Ça devrait être condamné par la communauté internationale, ils font des appels à la haine, à la violence, ils mettent en danger la vie des gens.
C’est comme le vatican et son discours officiel de refuser l’utilisation du préservatif. Des gens meurent à cause d’eux !
On devrait faire une action collective internationale pour les mener en Justice et les faire condamner pour ça !
C’est aussi grave qu’un crime contre l’Humanité !
Sur ce, bonne continuation à toi aussi 😉
Re…
Merci d’avoir pris le temps de répondre à mon dernier commentaire, c’est super intéressant pour moi d’échanger nos arguments respectifs.
Je pense que sur le fond, nous sommes à peu près d’accord, pas sur tout, mais dans les grandes lignes.

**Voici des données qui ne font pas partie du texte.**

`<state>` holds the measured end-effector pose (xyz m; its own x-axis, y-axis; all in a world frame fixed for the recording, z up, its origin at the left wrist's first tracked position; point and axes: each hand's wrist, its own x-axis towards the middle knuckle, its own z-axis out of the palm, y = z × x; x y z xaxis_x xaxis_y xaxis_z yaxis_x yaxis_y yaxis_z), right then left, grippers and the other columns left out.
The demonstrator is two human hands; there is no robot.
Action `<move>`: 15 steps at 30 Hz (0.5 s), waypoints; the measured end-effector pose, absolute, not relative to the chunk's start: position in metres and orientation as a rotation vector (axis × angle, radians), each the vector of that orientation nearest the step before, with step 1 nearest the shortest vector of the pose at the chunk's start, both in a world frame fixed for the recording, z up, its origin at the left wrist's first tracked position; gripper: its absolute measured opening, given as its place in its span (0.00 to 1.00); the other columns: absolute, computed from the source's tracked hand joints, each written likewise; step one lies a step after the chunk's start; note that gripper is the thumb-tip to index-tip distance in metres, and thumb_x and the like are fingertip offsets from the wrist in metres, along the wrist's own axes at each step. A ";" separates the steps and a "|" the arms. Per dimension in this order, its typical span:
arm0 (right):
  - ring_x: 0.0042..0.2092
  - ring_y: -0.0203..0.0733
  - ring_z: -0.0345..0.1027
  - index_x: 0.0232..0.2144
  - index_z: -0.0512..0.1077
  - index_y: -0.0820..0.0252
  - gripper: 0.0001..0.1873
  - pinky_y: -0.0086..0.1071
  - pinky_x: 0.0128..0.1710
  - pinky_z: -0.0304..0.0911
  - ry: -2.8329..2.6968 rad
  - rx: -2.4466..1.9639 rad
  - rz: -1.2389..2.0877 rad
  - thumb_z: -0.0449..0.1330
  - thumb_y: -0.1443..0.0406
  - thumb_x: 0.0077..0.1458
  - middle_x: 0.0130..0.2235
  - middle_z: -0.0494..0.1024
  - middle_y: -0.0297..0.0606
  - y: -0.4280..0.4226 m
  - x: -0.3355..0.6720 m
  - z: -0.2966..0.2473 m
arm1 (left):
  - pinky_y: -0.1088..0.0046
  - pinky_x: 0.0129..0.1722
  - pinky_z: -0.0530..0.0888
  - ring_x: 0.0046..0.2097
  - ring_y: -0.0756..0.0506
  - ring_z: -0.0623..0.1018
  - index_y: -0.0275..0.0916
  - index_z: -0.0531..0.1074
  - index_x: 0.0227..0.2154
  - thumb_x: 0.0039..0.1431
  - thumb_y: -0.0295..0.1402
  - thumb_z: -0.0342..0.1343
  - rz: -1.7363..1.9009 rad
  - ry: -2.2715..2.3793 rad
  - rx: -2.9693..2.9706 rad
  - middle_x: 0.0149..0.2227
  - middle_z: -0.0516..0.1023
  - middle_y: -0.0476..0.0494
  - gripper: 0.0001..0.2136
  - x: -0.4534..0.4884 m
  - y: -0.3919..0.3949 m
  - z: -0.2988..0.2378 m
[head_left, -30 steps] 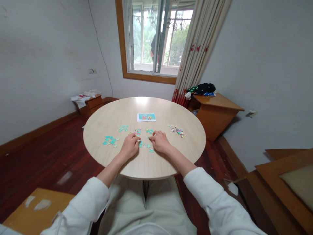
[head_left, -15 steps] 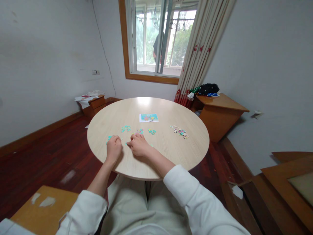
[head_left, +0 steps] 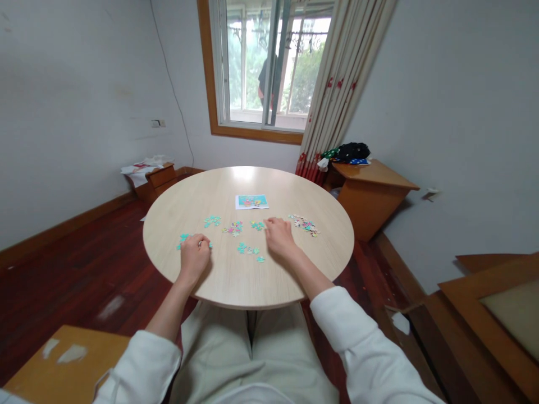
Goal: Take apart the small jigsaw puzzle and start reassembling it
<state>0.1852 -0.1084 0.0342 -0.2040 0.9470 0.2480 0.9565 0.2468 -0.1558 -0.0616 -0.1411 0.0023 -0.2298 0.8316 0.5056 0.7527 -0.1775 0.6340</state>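
A round light-wood table [head_left: 252, 280] carries several small groups of jigsaw pieces. My left hand [head_left: 194, 253] rests curled over the turquoise pieces [head_left: 183, 239] at the left, fingertips pressed on them. My right hand [head_left: 278, 235] lies knuckles-up between a small turquoise cluster [head_left: 257, 225] and the multicoloured pile [head_left: 305, 224] at the right, fingers bent. What either hand pinches is hidden. A pink-and-yellow cluster [head_left: 234, 228] and a few loose pieces [head_left: 249, 250] lie between my hands. A printed picture card [head_left: 251, 201] sits farther back.
A wooden cabinet [head_left: 370, 193] with dark clothes on it stands right of the table beside a curtain [head_left: 337, 90]. A low box with papers [head_left: 147, 171] is by the left wall. A person stands outside the window [head_left: 269, 62]. Wooden furniture flanks my seat.
My right hand moved from beside my left hand to the right, toward the multicoloured pile. My left hand stayed on the turquoise pieces at the left, where it had shifted a second ago.
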 end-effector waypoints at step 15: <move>0.45 0.48 0.61 0.35 0.75 0.60 0.17 0.41 0.43 0.46 -1.896 -2.025 -0.314 0.46 0.64 0.62 0.42 0.78 0.46 -0.067 0.279 -0.007 | 0.64 0.38 0.65 0.33 0.42 0.72 0.39 0.69 0.19 0.49 0.27 0.43 1.150 2.017 2.175 0.25 0.75 0.41 0.10 -0.042 -0.136 0.006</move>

Quand tu évoques l’éducation des femmes, le paternalisme occidental omniprésent, le discours du Vatican… je ne peux qu’approuver.
Peut-être que sur la forme nos points de vue diffèrent, mais je respecte ton opinion, d’autant plus que tu es capable d’expliquer clairement tes raisons et que ton discours est parfaitement cohérent. Mais tu sais, je suis une éternelle optimiste, et je pense réellement que l’être humain, où qu’il soit né, a un bon fond. Voyager autour du monde depuis plus d’un an et demi me l’a prouvé à maintes reprises. Nulle part, je n’ai ressenti de la haine. Et c’est un peu de cette foi en l’Humanité que j’essayais de transmettre.
Bref, on ne sera sûrement jamais d’accord sur l’option à choisir, mais je te remercie d’avoir débattu avec moi, c’était enrichissant! Bises 🙂
Re …
Je vois bien que tu es une éternelle optimiste, une grande humaniste, c’est sans doute une bonne chose.
Tu dis ne pas avoir ressentie de haine mais tu as admis plus tôt que tu mentais sur ton orientation sexuelle, crois-tu vraiment que les réactions des gens ne seraient pas plus hostiles si ils le savaient ? (pas la peine de répondre, je crois qu’on connait toutes les deux la réponse).
Comme tu dis, on ne sera surement jamais d’accord mais moi aussi je te remercie de m’avoir répondue, c’est toujours sympa.
Bonne route et fais attention à toi 😉 Bises.